Thursday, August 31, 2006

A Conflict of Cultures

Both of our kids are in high school now, but they attend different schools.
We are experiencing the collision of cultures in our house on a daily basis. The older child attends Caddo Magnet High School, an academic Mecca with an overriding liberal attitude. The little one attends Byrd High School, where apparently the party never stops.
I graduated from a Catholic high school, and my wife graduated from a church school in Tennessee, so we’re learning about these places right along with our kids. My son is passionate about his loyalty to his school, but he’s not at all demonstrative about it. There are no yards signs or bumper stickers, only a steely resolve that there’s no other school for him. By contrast, my daughter is all about calling attention to “the City of Byrd.”
All of this is complicated by the fact that we live in Captain Shreve’s district. Shreve and Byrd are long-time, bitter rivals. The schools’ football teams will play against one another tonight, and the hype is electric, at least in our little corner of the universe. I acknowledge that, if you don’t have a rooting interest, this is all a tempest in a teapot. We haven’t lived through this before, so only now are we gaining an appreciation of it.

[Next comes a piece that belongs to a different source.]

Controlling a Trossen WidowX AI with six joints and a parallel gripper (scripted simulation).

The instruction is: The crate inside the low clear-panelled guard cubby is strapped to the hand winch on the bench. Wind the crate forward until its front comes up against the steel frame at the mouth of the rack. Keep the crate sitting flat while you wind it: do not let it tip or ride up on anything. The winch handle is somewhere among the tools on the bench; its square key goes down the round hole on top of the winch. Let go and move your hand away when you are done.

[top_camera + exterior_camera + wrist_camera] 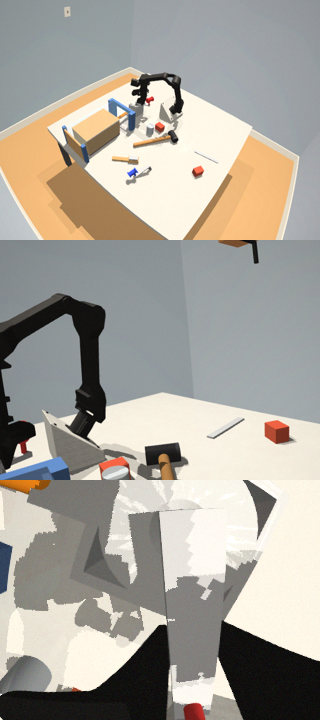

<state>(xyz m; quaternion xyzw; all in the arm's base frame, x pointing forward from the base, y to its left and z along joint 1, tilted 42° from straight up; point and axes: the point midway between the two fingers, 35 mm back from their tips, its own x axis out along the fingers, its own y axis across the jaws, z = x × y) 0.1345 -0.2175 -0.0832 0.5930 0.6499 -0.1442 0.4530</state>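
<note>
The crate point(95, 124) sits flat in the clear-panelled cubby, with a gap between its front and the blue frame point(121, 105) point(62, 468) at the mouth. The grey winch point(135, 109) point(145, 600) stands beyond the frame. A winch handle with a pale flat arm point(195, 555) and a red knob point(149, 99) point(23, 447) point(194, 711) lies across the top of the winch; its key and the hole are hidden. My gripper point(140, 103) point(190, 630) points down over the winch and is shut on the flat arm, between its far end and the knob.
An orange-handled tool point(123, 114) lies by the mouth. A grey cylinder point(149, 129) and red block point(159, 127) stand near the arm base. A mallet point(155, 140), brush point(125, 159), blue-knobbed crank point(132, 172), flat strip point(206, 156) and second red block point(197, 171) lie farther off.
</note>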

People who love Shreve just do not understand why anyone would drive past their school to attend that megalopolis Byrd. People who love Byrd see it as the most desirable place in town to spend your high school years and just can’t figure what the attraction is to Shreve or Magnet. There’s no reason there, it’s just about passion.
So, tonight, the Yellow Jackets will play the Gators and my daughter went to school in camouflage. The idea is they’re on a “gator hunt.” After the game, she’s invited to a party to “eat gator gumbo.” It’s all very cute and creative, and a nice way to build school spirit. Meantime, her low-key brother just doesn’t understand this hoopla. It seems to confound and amuse him. He has no interest in this football game or any kind of rivalry. He just wants to go to school, make good grades and hang out with his girlfriend. If the party never stops at Byrd, it apparently never starts at Magnet.

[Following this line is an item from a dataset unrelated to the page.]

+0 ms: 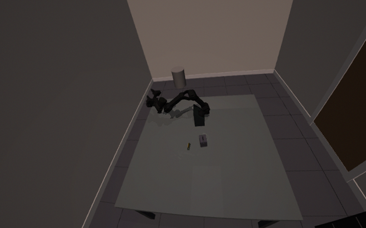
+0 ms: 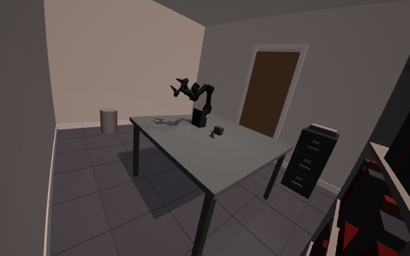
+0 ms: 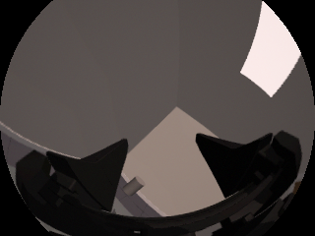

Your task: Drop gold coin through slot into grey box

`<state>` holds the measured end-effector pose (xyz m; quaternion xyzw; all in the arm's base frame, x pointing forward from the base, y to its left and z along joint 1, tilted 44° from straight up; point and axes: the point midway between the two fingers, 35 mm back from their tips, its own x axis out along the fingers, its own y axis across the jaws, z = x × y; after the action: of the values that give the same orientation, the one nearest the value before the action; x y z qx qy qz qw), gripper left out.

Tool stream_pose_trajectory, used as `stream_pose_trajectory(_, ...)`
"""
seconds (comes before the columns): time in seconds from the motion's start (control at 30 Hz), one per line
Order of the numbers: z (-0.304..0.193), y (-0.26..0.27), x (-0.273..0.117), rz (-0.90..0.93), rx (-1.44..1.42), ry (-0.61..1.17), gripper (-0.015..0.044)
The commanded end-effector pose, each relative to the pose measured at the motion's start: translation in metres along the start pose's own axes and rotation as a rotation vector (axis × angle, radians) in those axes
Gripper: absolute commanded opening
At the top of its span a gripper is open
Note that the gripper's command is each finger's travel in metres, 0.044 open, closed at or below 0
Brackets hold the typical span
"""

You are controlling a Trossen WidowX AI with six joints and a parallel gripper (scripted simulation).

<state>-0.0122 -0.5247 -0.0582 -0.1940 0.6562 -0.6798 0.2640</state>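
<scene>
The gold coin (image 1: 188,144) (image 2: 212,133) stands on edge in its small dark holder on the table. The grey box (image 1: 203,142) (image 2: 218,131) sits close beside the holder, to its right in the top view; a dark slot shows in its lid there. My gripper (image 1: 149,94) (image 2: 173,82) (image 3: 162,140) is wide open and empty. It is raised high above the table's far left part, well away from the coin and the box. Neither coin nor box shows in the wrist view.
The table (image 1: 243,169) (image 2: 230,157) carries the arm's dark base block (image 1: 199,120) (image 2: 198,118), behind the box in the top view. A pale bin (image 1: 178,77) (image 2: 108,120) (image 3: 133,186) stands on the floor beyond the table. A black cabinet (image 2: 309,162) stands by the door wall.
</scene>
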Motion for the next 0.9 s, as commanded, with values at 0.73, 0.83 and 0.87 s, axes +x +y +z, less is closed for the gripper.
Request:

We didn’t set out to start a sociological experiment in our house, but one has developed. It will be interesting to watch this play out over the next couple of years.
In the meantime, I suppose I should attempt to become a “Byrd guy.” My daughter probably expects it; and my son doesn’t care either way. The Shreve fans in my neighborhood may take exception, but I have forces acting upon me which I may find difficult to resist.